Task goal: Copy out the entire listing, keeping each line exactly as it is.
━━━ Source data
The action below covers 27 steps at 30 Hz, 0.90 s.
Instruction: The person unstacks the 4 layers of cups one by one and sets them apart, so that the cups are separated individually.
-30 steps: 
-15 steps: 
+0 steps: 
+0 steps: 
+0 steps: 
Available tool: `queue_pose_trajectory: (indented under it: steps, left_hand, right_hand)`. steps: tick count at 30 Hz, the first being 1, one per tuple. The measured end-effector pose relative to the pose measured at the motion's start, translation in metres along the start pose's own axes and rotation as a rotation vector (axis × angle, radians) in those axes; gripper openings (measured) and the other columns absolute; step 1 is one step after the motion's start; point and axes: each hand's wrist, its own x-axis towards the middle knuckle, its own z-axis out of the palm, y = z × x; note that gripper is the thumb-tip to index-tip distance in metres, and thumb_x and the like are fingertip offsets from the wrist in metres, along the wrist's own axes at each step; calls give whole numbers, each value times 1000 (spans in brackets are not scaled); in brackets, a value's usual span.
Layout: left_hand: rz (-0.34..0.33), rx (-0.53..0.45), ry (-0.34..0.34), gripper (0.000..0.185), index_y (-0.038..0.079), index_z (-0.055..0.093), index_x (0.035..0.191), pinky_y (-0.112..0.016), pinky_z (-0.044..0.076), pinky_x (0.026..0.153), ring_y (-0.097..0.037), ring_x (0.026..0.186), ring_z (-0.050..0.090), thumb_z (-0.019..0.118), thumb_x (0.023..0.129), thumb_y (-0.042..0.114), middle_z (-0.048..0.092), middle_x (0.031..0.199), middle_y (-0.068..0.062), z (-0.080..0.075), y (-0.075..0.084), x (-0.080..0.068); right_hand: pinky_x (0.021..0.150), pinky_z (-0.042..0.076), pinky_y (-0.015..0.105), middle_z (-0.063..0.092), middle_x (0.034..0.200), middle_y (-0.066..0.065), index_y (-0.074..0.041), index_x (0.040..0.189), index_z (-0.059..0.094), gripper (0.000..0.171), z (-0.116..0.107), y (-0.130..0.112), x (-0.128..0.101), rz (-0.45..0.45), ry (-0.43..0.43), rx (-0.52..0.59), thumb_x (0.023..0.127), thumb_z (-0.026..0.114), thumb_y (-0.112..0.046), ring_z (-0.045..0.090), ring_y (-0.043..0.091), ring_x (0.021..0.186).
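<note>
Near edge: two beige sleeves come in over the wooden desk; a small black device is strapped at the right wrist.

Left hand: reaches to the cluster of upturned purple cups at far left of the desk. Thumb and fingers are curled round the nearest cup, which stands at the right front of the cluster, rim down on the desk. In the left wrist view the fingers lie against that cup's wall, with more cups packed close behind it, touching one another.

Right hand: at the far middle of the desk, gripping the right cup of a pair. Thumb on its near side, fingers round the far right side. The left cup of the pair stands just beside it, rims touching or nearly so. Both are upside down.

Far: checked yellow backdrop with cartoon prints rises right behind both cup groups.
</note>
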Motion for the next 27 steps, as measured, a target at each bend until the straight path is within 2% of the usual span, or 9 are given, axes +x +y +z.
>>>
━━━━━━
Worked solution:
The action below covers 27 steps at 30 Hz, 0.90 s.
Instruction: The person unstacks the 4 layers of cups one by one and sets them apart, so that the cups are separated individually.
-30 steps: 
-15 steps: 
+0 steps: 
+0 steps: 
+0 steps: 
Available tool: `queue_pose_trajectory: (indented under it: steps, left_hand, right_hand)`. steps: tick count at 30 Hz, the first being 1, one per tuple. The measured end-effector pose relative to the pose measured at the motion's start, translation in metres along the start pose's own axes and rotation as a rotation vector (axis × angle, radians) in those axes; gripper openings (measured) and the other columns absolute; step 1 is one step after the motion's start; point and axes: each hand's wrist, its own x-axis towards the middle knuckle, its own z-axis out of the palm, y = z × x; note that gripper is the thumb-tip to index-tip distance in metres, and thumb_x and the like are fingertip offsets from the wrist in metres, along the wrist's own axes at each step; calls give whole numbers, each value times 1000 (spans in brackets are not scaled); in brackets, a value's usual span.
Layout: left_hand: rz (-0.34..0.33), rx (-0.53..0.45), ry (-0.34..0.34), gripper (0.000..0.185), index_y (-0.038..0.079), index_z (-0.055..0.093), index_x (0.035..0.191), pinky_y (-0.112..0.016), pinky_z (-0.044..0.076), pinky_x (0.026..0.153), ring_y (-0.097..0.037), ring_x (0.026..0.186), ring_z (-0.050..0.090), thumb_z (-0.019..0.118), thumb_x (0.023..0.129), thumb_y (-0.042..0.114), middle_z (-0.048..0.092), middle_x (0.031..0.199), middle_y (-0.068..0.062), z (-0.080..0.075), y (-0.075..0.084), x (-0.080..0.068); right_hand: pinky_x (0.021..0.150), pinky_z (-0.042..0.076), pinky_y (-0.015..0.105), middle_z (-0.063..0.092), middle_x (0.034..0.200), middle_y (-0.066..0.065), index_y (-0.074..0.041), index_x (0.040..0.189), index_z (-0.059..0.094), gripper (0.000..0.171), z (-0.116..0.107), y (-0.130..0.112), x (-0.128..0.101), rz (-0.45..0.45), ry (-0.43..0.43), rx (-0.52..0.59), thumb_x (0.023..0.127), thumb_z (-0.026..0.114), thumb_y (-0.112..0.046), ring_z (-0.045..0.090), ring_y (-0.043..0.091), ring_x (0.021..0.186).
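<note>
Near edge: two beige sleeves come in over the wooden desk; a small black device is strapped at the right wrist.

Left hand: reaches to the cluster of upturned purple cups at far left of the desk. Thumb and fingers are curled round the nearest cup, which stands at the right front of the cluster, rim down on the desk. In the left wrist view the fingers lie against that cup's wall, with more cups packed close behind it, touching one another.

Right hand: at the far middle of the desk, gripping the right cup of a pair. Thumb on its near side, fingers round the far right side. The left cup of the pair stands just beside it, rims touching or nearly so. Both are upside down.

Far: checked yellow backdrop with cartoon prints rises right behind both cup groups.
</note>
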Motion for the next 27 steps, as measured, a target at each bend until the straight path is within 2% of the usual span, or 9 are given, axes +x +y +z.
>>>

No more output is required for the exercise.